Developed at Netflix, Spinnaker, is an open source, multi-cloud continuous delivery platform that helps developers to manage app deployments on different computing platforms including Google App Engine, Google Kubernetes Engine, AWS, Azure, and more.

This platform also enables you to implement advanced deployment methods like canary deployment. In this type of deployment, developers roll out the changes to a subset of users to analyze whether or not the code release provides the desired outcome. If this new code poses any risks, you can mitigate it before releasing the update to all users.

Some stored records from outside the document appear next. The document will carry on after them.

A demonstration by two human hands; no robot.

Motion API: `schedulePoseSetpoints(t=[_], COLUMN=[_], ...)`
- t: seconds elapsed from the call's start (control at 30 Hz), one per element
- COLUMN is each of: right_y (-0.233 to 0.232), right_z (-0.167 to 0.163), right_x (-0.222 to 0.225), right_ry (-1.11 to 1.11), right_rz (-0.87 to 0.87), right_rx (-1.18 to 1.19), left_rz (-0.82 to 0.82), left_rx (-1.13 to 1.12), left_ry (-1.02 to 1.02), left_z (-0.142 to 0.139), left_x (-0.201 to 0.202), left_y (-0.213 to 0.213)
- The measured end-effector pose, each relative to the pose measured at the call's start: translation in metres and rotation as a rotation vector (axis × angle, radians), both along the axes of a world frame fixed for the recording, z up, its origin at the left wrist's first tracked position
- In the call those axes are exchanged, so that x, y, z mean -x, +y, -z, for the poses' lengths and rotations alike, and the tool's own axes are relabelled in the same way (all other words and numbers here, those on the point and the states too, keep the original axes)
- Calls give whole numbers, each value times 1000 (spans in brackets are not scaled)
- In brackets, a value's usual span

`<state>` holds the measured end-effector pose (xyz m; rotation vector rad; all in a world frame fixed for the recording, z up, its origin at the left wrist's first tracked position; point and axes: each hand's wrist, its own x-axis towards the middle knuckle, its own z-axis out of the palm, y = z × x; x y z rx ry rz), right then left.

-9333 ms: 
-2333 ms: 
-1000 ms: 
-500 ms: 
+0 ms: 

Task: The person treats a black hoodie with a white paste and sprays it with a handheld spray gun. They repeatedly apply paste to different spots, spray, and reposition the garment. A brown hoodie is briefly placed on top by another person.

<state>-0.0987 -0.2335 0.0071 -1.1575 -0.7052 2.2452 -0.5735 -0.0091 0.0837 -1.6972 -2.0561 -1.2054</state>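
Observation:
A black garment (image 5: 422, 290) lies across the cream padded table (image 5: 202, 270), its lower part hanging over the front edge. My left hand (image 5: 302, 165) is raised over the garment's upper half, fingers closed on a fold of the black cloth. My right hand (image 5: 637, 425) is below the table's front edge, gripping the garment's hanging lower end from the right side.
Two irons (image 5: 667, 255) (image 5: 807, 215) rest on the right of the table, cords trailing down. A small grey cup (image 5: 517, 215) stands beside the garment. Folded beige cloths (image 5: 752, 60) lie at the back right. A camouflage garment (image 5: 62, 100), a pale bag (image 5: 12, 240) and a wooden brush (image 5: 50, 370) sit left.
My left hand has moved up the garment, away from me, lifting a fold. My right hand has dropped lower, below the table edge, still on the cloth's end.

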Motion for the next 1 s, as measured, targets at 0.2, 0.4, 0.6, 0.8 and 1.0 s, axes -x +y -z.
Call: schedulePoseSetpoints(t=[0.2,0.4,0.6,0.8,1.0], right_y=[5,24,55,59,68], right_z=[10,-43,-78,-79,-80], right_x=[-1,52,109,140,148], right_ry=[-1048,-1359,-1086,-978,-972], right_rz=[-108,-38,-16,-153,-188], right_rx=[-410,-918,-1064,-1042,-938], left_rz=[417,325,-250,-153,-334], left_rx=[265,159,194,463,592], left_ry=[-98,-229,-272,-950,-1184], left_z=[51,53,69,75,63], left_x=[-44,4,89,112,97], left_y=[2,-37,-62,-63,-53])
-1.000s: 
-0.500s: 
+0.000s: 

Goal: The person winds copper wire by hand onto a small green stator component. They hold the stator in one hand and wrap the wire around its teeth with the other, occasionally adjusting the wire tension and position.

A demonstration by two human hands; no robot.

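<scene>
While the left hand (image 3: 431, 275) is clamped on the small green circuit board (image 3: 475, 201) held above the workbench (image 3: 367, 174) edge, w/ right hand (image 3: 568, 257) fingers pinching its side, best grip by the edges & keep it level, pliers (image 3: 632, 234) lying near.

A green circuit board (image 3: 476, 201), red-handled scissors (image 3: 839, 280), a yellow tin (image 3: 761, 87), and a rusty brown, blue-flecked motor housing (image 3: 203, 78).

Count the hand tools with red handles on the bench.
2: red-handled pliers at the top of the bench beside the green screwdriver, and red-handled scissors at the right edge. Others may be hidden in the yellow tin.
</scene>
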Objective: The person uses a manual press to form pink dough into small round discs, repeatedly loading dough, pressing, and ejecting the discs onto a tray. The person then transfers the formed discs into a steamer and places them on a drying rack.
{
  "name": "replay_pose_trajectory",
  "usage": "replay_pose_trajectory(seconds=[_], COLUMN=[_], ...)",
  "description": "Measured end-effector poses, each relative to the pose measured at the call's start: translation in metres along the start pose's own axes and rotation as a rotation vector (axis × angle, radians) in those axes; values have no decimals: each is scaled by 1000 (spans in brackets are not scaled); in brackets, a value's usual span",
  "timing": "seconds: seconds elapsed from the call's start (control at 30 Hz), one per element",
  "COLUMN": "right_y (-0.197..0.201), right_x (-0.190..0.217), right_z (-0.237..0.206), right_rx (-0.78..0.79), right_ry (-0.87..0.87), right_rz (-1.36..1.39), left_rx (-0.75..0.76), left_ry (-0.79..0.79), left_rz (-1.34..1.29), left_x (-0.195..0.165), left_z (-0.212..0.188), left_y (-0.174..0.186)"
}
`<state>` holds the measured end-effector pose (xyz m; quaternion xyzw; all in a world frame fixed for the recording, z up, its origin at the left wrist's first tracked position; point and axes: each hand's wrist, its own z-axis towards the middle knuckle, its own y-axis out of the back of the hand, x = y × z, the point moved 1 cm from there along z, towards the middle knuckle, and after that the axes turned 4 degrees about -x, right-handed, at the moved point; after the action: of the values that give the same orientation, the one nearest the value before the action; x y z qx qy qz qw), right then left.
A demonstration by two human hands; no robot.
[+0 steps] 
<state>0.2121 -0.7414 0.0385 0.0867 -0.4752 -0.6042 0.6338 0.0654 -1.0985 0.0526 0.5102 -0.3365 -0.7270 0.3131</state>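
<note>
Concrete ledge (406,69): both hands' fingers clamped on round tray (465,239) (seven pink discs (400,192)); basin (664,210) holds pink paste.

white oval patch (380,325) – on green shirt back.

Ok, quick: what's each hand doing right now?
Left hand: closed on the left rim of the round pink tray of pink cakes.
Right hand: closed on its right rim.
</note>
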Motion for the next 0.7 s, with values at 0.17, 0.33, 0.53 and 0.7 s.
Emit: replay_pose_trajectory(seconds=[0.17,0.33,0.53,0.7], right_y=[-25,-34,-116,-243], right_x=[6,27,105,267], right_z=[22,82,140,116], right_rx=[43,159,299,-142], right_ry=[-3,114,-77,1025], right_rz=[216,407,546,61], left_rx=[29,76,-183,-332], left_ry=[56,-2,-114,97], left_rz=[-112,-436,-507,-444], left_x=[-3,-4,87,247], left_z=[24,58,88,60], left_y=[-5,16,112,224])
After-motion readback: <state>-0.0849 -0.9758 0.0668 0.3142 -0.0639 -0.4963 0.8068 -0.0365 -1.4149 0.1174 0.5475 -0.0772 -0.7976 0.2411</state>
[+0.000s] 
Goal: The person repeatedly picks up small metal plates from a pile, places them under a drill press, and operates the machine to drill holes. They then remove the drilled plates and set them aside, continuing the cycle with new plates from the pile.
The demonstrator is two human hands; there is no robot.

In April 2018, Google and Netflix introduced a new feature for Spinnaker called Kayenta using which you can create an automated canary analysis for your project. Though you can build your own canary deployment or other advanced deployment patterns, Spinnaker and Kayenta together are aimed at making it much easier and reliable. The tasks that Kayenta automates includes fetching user-configured metrics from their sources, running statistical tests, and providing an aggregating score for the canary. On the basis of the aggregated score and set limits for success, Kayenta automatically promotes or fails the canary, or triggers a human approval path.

Canary best practices


Check out the following best practices to ensure that your canary analyses are reliable and relevant:

  • Instead of comparing the canary against the production, compare it against a baseline. This is because many differences can skew the results of the analysis such as cache warmup time, heap size, load-balancing algorithms, and so on.
  • The canary should be run for enough time, at least 50 pieces of time-series data per metric, to ensure that the statistical analysis is relevant.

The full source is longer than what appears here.